According to Louise's mother, Lorraine, her daughter's scoliosis stopped progressing from September of the previous year to September of the current year, bringing immense joy to the family. Before receiving treatment, Louise would often come home exhausted from the physical demands of maintaining her joints. She would need several hours to recover. However, now her life is fulfilling, and she can spend time with her friends after coming home. Lorraine notes that Louise's confidence has significantly increased, and they continue to make slow but steady progress.

A Dazzling Performance

In June 2015, Louise Stewart-Scott showcased her acrobatic skills in a performance at the 'Island Games' competition. The event took place on a massive stage, with representatives from various islands worldwide. Despite her health conditions, Louise performed remarkably well, thanks to her treatment. Her parents installed a hoop in their garage for her daily training sessions, helping her become stronger each day.
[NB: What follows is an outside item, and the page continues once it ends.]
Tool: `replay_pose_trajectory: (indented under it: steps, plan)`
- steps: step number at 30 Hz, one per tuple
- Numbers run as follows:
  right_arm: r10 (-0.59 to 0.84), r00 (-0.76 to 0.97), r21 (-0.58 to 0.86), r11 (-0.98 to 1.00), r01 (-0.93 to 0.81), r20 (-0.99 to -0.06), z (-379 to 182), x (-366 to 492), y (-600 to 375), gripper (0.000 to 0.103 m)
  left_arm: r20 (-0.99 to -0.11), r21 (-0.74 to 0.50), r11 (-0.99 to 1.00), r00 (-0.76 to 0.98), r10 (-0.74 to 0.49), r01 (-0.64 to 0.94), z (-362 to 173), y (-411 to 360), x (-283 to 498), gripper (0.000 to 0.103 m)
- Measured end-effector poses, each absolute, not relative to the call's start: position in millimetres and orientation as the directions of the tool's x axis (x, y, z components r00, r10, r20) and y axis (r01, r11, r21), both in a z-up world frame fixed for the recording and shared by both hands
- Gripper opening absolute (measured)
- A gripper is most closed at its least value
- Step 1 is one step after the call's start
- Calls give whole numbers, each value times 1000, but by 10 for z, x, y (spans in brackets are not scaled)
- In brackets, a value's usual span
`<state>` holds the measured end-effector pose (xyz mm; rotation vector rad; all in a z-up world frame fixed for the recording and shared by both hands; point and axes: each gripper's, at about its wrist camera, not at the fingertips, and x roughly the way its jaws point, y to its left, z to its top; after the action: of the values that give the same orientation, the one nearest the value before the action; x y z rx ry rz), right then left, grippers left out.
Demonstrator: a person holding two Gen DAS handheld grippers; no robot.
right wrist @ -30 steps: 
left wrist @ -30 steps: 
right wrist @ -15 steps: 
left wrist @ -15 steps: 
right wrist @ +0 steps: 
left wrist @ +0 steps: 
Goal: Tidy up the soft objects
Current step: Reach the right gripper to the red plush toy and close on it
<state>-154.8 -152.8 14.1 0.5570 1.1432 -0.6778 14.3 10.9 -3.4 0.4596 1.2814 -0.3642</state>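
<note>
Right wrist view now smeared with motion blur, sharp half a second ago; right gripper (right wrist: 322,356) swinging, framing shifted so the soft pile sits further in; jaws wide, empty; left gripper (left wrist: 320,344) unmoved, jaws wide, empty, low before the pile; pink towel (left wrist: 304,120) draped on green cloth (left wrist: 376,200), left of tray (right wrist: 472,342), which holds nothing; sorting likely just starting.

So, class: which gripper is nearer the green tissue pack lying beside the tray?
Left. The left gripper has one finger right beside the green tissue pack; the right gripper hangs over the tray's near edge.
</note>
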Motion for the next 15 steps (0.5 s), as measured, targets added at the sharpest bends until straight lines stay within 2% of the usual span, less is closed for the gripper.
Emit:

A Complex Treatment Approach

Although the comprehensive exercise program offered at clinics like 'Scoliosis SOS' may not benefit all patients with spine curvature, Louise's story demonstrates its effectiveness in her case. While there is limited scientific evidence supporting the notion that intensive exercises can "cure" scoliosis, these exercises can improve posture, muscular strength, flexibility, and appearance. However, there is currently no established evidence that exercises ultimately prevent the progression of spinal deformity, according to a representative from the independent group 'Scoliosis Association' in the UK, which supports individuals with scoliosis.